Lifting programs are critical for many sports. I can see that my former middle school doesn’t want to “fall behind” the other teams who are providing weight rooms for their students. Many high schools care tremendously about their sports teams, and if grabbing the state title involves getting kids into weight rooms before the 9th grade, then so be it. Perhaps, with vigilant supervision, this could be a good idea. However, from personal experience I know that even high school students don’t always want, or even know how, to respect a weight room. I’ve seen kids bench without safety clamps and leave weights lying all over the floor, both extremely dangerous habits.

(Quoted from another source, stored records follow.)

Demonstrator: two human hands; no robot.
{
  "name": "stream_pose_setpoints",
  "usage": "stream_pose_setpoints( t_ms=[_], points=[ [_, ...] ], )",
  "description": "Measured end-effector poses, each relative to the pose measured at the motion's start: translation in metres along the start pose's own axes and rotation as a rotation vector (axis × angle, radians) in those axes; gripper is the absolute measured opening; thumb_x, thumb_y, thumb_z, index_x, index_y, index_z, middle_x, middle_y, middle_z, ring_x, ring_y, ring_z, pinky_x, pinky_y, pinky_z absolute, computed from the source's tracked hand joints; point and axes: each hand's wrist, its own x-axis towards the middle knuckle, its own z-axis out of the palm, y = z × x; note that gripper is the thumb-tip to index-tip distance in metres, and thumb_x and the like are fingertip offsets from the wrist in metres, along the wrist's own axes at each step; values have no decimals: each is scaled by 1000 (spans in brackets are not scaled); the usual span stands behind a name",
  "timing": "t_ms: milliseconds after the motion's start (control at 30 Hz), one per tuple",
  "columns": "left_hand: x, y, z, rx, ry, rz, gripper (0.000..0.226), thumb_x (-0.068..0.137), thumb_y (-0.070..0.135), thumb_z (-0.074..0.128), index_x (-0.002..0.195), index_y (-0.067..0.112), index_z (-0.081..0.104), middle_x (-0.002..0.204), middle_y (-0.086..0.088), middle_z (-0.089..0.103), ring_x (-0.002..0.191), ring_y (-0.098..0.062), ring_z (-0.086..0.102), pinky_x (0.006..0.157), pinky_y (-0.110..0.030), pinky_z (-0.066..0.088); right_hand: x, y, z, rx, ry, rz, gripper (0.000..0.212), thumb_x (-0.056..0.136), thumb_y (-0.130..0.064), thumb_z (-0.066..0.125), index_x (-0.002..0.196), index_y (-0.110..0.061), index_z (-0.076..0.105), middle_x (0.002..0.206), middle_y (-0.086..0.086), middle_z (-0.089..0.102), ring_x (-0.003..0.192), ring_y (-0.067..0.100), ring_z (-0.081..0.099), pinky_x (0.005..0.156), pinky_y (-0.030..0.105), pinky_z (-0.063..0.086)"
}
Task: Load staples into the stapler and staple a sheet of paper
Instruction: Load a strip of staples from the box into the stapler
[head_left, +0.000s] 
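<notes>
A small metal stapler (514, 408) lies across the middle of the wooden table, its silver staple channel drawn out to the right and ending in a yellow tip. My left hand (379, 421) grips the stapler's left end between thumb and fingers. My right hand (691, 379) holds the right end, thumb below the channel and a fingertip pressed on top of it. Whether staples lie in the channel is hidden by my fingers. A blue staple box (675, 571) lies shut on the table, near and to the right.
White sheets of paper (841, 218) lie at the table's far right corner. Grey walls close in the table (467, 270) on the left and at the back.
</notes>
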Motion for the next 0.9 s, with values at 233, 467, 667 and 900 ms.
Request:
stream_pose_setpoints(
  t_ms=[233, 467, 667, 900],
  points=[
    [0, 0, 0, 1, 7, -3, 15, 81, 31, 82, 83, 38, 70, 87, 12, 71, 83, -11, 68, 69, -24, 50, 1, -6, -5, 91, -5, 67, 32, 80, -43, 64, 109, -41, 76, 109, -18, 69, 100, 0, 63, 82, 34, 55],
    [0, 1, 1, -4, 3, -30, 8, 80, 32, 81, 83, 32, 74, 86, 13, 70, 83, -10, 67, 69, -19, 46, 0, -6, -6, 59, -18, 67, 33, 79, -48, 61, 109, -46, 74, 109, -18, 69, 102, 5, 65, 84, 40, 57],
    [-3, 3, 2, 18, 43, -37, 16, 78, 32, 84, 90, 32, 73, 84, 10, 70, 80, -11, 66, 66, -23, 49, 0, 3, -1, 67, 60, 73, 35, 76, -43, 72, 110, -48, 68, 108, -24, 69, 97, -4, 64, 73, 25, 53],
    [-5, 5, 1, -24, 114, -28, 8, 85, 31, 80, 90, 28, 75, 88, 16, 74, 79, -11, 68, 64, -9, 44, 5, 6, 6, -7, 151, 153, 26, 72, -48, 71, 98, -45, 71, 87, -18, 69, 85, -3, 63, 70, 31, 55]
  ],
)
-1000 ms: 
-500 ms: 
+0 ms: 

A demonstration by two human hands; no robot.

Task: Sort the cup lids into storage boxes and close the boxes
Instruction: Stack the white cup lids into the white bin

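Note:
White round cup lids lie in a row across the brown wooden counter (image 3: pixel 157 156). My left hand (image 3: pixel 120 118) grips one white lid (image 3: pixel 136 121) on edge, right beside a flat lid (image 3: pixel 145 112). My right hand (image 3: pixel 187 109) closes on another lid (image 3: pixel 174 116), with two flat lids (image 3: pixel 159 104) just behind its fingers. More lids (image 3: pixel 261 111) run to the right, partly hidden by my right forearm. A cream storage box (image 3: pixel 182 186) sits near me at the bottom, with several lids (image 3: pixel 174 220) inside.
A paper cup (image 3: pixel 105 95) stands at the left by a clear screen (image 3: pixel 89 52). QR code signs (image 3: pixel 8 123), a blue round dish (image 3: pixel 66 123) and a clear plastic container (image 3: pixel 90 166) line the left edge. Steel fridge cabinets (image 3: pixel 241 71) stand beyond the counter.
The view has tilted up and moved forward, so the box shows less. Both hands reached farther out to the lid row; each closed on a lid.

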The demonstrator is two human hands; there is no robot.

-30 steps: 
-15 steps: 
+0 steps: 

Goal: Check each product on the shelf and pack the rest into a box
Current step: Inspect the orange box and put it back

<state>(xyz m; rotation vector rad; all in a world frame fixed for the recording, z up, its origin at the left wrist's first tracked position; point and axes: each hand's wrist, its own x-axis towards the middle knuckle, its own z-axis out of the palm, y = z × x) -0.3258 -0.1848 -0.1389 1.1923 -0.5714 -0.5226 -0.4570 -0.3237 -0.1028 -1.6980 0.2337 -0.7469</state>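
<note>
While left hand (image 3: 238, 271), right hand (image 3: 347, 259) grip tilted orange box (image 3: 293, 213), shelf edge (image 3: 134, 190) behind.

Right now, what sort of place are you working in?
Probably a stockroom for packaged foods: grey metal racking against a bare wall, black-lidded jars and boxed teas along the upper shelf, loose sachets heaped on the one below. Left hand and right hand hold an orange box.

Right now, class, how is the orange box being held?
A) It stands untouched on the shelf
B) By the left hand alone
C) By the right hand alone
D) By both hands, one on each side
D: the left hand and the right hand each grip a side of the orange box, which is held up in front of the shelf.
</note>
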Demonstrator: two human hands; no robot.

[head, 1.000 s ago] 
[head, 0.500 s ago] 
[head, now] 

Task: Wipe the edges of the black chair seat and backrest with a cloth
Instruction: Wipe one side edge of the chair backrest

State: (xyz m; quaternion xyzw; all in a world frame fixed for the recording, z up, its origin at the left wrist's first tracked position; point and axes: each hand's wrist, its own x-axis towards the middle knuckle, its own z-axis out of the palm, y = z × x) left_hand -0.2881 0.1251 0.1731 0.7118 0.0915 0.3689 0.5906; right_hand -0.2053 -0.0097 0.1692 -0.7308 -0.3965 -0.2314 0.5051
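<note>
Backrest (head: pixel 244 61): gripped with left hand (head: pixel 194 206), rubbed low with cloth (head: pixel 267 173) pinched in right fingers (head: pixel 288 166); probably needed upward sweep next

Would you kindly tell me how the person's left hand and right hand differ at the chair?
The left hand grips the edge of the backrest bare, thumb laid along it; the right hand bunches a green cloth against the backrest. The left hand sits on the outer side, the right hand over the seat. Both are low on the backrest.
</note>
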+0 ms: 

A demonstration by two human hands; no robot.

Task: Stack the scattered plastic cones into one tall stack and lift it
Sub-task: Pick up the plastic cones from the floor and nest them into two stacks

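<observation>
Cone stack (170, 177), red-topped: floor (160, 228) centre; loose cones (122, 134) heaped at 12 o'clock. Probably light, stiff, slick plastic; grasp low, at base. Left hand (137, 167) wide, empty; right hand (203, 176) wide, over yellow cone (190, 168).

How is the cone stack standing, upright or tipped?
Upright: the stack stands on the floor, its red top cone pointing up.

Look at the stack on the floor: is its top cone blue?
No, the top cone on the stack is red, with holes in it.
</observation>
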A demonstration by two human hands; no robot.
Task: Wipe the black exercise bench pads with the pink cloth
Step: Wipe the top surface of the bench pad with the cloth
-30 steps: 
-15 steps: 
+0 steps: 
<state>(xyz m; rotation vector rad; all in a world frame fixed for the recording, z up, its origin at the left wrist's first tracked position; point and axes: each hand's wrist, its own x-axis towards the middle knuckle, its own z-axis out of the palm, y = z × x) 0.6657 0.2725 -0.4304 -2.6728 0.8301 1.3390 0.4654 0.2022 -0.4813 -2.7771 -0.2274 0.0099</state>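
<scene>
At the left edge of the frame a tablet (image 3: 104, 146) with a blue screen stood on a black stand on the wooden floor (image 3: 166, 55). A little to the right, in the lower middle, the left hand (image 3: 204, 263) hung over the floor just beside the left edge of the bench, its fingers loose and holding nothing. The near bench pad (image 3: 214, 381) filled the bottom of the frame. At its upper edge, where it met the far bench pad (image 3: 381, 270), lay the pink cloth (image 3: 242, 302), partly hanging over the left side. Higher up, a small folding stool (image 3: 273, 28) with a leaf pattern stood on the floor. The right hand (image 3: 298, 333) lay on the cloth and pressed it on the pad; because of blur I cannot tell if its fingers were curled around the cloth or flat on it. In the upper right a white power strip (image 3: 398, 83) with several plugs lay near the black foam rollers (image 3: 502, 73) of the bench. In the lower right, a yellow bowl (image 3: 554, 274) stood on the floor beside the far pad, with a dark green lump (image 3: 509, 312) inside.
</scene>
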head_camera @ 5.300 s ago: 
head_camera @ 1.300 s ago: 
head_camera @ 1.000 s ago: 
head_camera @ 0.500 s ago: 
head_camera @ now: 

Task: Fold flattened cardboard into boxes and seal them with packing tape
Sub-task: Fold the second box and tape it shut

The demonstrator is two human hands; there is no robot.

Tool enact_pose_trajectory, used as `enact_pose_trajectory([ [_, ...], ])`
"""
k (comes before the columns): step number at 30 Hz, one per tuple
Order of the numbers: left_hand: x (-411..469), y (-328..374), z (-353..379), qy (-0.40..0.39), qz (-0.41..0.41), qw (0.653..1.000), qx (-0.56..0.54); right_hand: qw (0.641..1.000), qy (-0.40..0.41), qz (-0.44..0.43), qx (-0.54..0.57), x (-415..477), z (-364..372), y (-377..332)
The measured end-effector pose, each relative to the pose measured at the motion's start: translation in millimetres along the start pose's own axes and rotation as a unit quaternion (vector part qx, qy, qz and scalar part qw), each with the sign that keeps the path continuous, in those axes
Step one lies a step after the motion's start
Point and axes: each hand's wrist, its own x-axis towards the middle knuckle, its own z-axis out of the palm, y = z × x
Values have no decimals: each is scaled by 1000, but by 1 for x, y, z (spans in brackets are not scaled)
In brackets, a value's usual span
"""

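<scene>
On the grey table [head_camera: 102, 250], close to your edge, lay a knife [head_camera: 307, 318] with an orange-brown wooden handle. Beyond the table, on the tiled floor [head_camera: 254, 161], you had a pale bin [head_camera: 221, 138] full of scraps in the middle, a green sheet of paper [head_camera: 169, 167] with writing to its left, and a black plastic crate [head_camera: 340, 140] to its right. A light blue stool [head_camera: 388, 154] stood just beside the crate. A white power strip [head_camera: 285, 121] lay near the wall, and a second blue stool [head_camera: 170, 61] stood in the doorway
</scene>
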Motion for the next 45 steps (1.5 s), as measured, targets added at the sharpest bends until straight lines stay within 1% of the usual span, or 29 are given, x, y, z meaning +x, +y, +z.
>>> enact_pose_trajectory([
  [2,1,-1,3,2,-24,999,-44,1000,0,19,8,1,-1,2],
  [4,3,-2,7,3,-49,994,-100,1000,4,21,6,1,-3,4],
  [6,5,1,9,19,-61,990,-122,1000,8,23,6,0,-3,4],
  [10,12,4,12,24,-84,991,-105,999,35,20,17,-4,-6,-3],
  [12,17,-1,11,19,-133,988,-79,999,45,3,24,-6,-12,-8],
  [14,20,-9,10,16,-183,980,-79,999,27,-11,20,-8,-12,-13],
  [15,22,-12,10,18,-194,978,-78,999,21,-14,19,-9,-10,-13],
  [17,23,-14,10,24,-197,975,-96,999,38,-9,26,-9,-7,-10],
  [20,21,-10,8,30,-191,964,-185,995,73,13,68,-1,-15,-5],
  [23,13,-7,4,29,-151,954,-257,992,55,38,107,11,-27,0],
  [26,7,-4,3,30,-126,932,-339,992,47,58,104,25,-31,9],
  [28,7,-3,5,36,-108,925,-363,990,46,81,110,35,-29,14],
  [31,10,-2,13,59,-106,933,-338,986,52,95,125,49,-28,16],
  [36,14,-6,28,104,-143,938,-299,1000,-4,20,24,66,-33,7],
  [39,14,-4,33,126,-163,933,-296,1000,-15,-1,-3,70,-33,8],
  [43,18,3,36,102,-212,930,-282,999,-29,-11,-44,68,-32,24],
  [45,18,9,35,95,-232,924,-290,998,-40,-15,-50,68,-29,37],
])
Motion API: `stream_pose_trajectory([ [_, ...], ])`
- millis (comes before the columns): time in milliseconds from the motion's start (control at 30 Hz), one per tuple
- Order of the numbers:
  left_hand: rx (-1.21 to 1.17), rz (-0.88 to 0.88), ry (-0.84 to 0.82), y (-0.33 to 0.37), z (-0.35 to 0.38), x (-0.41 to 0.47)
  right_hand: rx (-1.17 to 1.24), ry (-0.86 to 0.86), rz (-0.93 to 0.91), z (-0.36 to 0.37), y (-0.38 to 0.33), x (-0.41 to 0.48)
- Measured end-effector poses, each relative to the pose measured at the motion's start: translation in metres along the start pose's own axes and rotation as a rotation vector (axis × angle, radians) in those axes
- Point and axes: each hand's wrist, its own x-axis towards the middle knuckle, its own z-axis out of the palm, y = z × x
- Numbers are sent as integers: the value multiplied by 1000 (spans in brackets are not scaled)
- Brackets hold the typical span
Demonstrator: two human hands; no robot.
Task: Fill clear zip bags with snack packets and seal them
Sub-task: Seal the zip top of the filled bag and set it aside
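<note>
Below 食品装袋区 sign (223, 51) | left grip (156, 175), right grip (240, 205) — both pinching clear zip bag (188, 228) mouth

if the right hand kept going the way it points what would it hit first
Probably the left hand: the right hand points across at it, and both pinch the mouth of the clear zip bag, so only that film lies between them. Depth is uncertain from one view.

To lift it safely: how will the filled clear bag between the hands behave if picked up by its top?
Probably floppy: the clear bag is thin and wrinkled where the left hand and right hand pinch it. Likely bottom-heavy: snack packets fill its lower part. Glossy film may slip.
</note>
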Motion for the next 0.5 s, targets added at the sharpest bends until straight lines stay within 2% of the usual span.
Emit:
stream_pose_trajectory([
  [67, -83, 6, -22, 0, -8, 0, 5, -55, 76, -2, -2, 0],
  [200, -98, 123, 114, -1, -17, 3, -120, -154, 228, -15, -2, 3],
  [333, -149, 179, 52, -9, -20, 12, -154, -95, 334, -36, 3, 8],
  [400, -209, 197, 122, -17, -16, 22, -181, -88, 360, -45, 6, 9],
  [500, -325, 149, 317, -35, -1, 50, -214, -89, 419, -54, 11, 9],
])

I’m sure that a great deal of thought went into creating the weight room for my former middle school, but I wonder if all of the right questions were raised and that the right answers were given. When is it safe for children to start lifting weights? I’ve heard that weight training has been proven to be safe for kids; when exercises are performed correctly, kids are no more likely to get injured than adults. However, the fact of the matter is that kids don’t always follow rules or proper technique, even when both have been clearly outlined.  Well, how much supervision should there be? Is having one adult in the room, as is often the case, enough to ensure that every child is properly performing each exercise? Kids often see large weights as challenges, and will try to have unsafe lifting competitions with their friends. When all is said and done will lifting actually benefit the athletics programs and will these benefits outweigh the risks?

The question of what age a child can start lifting does not have a clear-cut answer, and maybe that’s why my former school went ahead and created the new weight room. After all, the “right” age is probably unique to every child, right? But I’m curious, are elementary schools next?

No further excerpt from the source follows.